● ASSIGNMENT
Reproduce all of the data, making sure that no line differs from the original.
**** DATA EXCERPT ****
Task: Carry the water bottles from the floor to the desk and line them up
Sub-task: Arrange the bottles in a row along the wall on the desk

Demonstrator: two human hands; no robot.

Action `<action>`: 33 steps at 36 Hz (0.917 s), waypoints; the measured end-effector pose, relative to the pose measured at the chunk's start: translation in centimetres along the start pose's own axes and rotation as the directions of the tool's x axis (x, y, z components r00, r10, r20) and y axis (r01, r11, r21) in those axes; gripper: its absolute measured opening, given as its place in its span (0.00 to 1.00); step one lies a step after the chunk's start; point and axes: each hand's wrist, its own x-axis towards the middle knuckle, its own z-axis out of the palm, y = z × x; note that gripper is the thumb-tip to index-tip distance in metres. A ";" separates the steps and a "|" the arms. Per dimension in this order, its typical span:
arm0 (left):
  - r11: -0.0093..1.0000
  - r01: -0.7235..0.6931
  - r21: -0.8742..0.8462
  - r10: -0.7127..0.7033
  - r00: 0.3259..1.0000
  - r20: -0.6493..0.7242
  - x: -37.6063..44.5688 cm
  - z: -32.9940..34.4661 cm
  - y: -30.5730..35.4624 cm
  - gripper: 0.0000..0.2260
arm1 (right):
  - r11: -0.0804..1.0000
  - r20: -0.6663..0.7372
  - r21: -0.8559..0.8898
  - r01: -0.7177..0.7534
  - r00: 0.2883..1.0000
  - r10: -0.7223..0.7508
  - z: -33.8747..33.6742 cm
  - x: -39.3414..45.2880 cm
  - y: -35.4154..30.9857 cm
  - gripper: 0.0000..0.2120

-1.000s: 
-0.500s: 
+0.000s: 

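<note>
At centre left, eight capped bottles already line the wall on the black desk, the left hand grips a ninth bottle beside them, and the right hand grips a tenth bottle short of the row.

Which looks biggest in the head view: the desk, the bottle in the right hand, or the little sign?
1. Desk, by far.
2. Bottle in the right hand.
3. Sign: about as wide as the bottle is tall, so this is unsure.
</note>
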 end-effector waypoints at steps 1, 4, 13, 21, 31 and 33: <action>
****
● YOUR RESPONSE
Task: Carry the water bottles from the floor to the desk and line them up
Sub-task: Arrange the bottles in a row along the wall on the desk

Demonstrator: two human hands; no robot.

Action `<action>`: 33 steps at 36 Hz (0.917 s), waypoints; the measured end-effector pose, relative to the pose measured at the chunk's start: translation in centimetres along the start pose's own axes and rotation as the directions of the tool's x axis (x, y, z components r00, r10, r20) and y axis (r01, r11, r21) in those axes; gripper: its absolute measured opening, given as its place in its span (0.00 to 1.00); step one lies a step after the chunk's start; point and axes: each hand's wrist, its own x-axis towards the middle knuckle, its own z-axis out of the palm, y = z × x; note that gripper is the thumb-tip to index-tip distance in metres. A ";" separates the steps and a "|" the arms. Per dimension in this order, its typical span:
arm0 (left):
  - r11: -0.0093..1.0000
  - r01: -0.7235..0.6931
  - r21: -0.8742..0.8462
  - r10: -0.7127..0.7033
  - r00: 0.3259..1.0000
  - r20: -0.6493..0.7242
  - x: -37.6063..44.5688 cm
  - z: -32.9940..34.4661 cm
  - y: -30.5730..35.4624 cm
  - gripper: 0.0000..0.2260
arm1 (right):
  - r11: -0.0804..1.0000
  - r20: -0.6663..0.7372
  - r21: -0.8559..0.8898
  - r01: -0.7177..0.7534
  - r00: 0.2883..1.0000
  - r10: -0.7223..0.7508
  - z: -33.8747..33.6742 cm
  - x: -39.3414..45.2880 cm
  - y: -35.4154..30.9857 cm
  - gripper: 0.0000..0.2120

-1.000s: 
-0.500s: 
+0.000s: 

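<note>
At centre left, eight capped bottles already line the wall on the black desk, the left hand grips a ninth bottle beside them, and the right hand grips a tenth bottle short of the row.

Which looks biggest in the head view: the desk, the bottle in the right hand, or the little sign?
1. Desk, by far.
2. Bottle in the right hand.
3. Sign: about as wide as the bottle is tall, so this is unsure.
</note>
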 end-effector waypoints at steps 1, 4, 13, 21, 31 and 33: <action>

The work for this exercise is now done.